A Mechanistic Understanding of Sim-and-Real Co-Training in Generative Policies
Abstract
Co-training, which combines limited in-domain real-world data with abundant surrogate data such as simulation or cross-embodiment demonstrations, has been widely adopted for training generative visuomotor robot policies. Despite its empirical success, the mechanisms underlying when and why co-training works remain poorly understood. Starting from theoretical analysis and a toy example, we identify these two key intrinsic factors for end-to-end co-training systems: balanced mixing ratio" andstructured representation alignment". We propose an explanation that when simulation and real-world data are combined with a balanced mixing ratio, co-training naturally learns representations that are aligned across domains while remaining domain-distinguishable, enabling effective knowledge transfer without sacrificing real-world adaptation, which we refer to as structured representation alignment.
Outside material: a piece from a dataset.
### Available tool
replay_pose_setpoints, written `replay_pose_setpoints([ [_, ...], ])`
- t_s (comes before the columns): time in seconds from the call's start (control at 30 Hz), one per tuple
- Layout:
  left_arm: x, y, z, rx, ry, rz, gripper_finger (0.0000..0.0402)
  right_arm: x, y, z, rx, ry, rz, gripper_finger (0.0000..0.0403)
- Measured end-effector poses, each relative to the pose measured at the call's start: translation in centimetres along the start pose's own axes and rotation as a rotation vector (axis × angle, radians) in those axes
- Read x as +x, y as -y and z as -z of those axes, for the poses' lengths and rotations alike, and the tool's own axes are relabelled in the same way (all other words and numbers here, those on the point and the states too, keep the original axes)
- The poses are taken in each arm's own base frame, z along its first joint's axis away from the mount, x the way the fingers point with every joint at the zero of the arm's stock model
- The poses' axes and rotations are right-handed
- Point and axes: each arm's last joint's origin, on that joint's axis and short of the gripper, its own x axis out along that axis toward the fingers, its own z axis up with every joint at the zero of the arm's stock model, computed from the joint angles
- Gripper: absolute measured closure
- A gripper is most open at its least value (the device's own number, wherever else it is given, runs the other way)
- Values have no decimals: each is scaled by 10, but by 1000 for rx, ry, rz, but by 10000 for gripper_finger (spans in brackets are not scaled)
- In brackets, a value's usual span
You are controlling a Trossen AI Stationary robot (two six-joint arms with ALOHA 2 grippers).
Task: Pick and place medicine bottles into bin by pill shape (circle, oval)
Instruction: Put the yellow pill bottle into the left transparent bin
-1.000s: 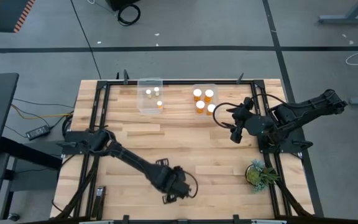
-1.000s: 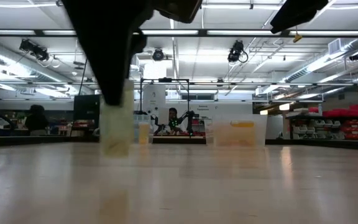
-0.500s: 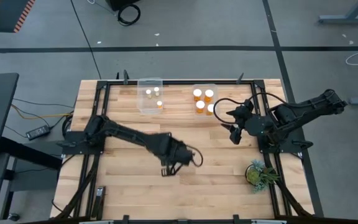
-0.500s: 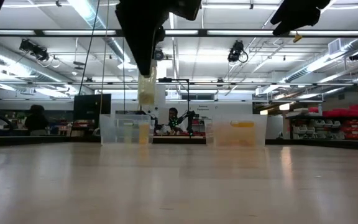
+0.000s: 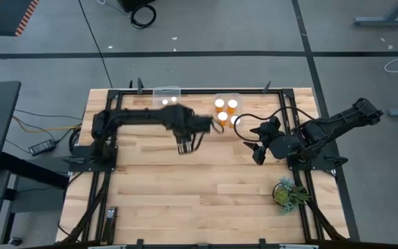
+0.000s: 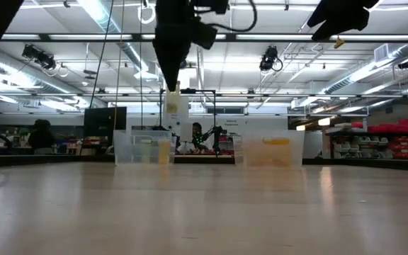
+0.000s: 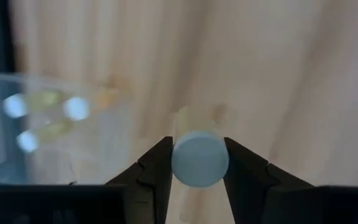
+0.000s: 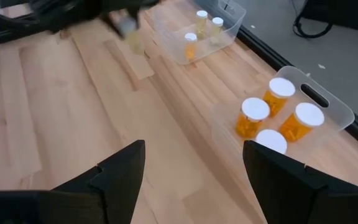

We validate the hypothesis with comprehensive sim-and-sim and sim-and-real robotic experiments, showing that structured representation alignment reliably emerges under balanced mixing ratios and largely determines downstream performance. Benchmarking several recent co-training methods further supports this explanation. Guided by our analysis, we propose a simple combination of co-training techniques that jointly promote alignment and domain discernibility, achieving substantial improvements over prior approaches.